Asimov e la genesi delle Fondazioni

Quando si parla di fantascienza, Asimov è sicuramente una garanzia e il Ciclo delle Fondazioni è di certo la sua serie di opere più famose. Di questa serie, “Fondazione Anno Zero” rappresenta la fine del principio, l’ultimo dei due prequel che svelano come tutto ha avuto inizio.

Il romanzo è appunto l’opera che segna la fine della nascita della Psicostoria e la genesi delle Fondazioni, una parabola ascendente che mostra l’inesorabile declino dell’Impero attraverso gli occhi di Hari Seldon in tre tappe fondamentali della sua vita nelle quali lo scienziato viene mostrato in maniera profondamente umana.

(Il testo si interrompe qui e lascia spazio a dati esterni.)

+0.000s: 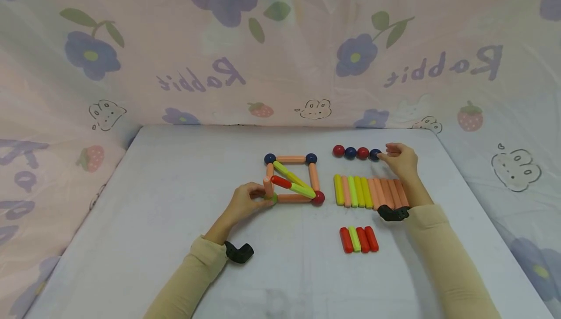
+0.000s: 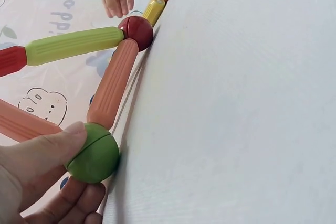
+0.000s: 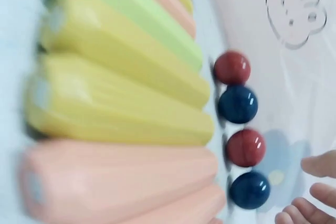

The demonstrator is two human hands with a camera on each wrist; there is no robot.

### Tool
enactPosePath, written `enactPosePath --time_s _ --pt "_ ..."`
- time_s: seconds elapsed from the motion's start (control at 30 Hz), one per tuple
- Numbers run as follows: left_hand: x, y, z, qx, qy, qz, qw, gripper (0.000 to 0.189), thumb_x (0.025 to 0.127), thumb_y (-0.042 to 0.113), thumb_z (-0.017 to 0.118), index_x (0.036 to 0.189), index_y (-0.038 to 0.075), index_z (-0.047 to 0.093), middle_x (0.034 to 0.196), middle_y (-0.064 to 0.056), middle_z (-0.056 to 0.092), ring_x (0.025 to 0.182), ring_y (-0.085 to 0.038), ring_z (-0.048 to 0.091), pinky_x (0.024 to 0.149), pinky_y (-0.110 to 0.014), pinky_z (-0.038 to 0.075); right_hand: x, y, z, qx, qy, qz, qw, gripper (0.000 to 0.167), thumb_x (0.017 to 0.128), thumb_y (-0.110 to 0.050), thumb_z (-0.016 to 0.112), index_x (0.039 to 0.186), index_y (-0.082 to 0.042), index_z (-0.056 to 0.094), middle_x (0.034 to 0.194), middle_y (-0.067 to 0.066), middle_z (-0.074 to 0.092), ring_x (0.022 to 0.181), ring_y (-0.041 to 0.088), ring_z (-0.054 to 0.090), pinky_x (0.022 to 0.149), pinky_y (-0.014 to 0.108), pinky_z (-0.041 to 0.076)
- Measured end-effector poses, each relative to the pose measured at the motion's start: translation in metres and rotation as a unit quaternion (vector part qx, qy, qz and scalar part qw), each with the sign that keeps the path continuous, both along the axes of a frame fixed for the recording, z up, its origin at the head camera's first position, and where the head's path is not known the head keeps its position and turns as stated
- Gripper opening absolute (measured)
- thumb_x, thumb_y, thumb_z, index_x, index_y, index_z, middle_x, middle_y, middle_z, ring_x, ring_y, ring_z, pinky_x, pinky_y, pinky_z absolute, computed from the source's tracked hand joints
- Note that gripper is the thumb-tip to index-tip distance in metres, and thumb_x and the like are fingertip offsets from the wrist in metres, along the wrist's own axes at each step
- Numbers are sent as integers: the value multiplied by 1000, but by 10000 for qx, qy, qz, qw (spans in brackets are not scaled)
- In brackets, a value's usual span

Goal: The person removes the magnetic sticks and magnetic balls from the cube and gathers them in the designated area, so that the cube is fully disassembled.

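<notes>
My left hand point(image 1: 246, 201) pinches a green ball point(image 2: 97, 156), the near-left corner of a square frame of orange rods point(image 1: 293, 198) and balls. Dark blue balls point(image 1: 311, 158) form the far corners and a red ball point(image 1: 319, 197) the near-right one. An orange rod point(image 1: 268, 187) rises from the green ball. From the red ball, a lime-and-red rod point(image 1: 281, 181) slants up leftward; a yellowish rod point(image 1: 298, 179) crosses the frame behind it. My right hand point(image 1: 402, 162) is beside the end blue ball point(image 3: 250, 190) of a row, fingers apart from it in the right wrist view.
The row of red and blue balls point(image 1: 363, 153) lies at the back right. Nearer is a line of yellow, lime and orange rods point(image 1: 360, 191). Several short red and lime rods point(image 1: 346, 240) lie closer to the front. A patterned cloth point(image 1: 280, 65) hangs behind the white table point(image 1: 175, 178).
</notes>
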State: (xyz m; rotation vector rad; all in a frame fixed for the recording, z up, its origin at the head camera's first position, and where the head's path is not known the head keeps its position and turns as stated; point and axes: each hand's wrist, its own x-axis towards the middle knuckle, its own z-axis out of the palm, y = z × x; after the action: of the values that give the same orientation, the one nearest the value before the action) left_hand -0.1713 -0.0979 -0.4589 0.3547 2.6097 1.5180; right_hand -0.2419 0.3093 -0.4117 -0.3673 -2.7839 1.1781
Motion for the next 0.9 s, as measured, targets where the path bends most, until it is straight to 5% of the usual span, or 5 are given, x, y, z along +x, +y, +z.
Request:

Attraverso perdite e sofferenze, ma anche gioie e vittorie, il lettore si trova a immergersi completamente nella vita di quest’uomo, un uomo che ha fatto della propria scienza e della propria idea, il fulcro della sua intera esistenza arrivando a perdere e sacrificare molto, alcuni direbbero troppo, per essa. Un libro che vale davvero la pena di leggere (come tutto il ciclo delle Fondazioni) perché con il suo stile scorrevole e affascinante, Asimov ti entra dentro, spalancandoti le porte di un intero universo.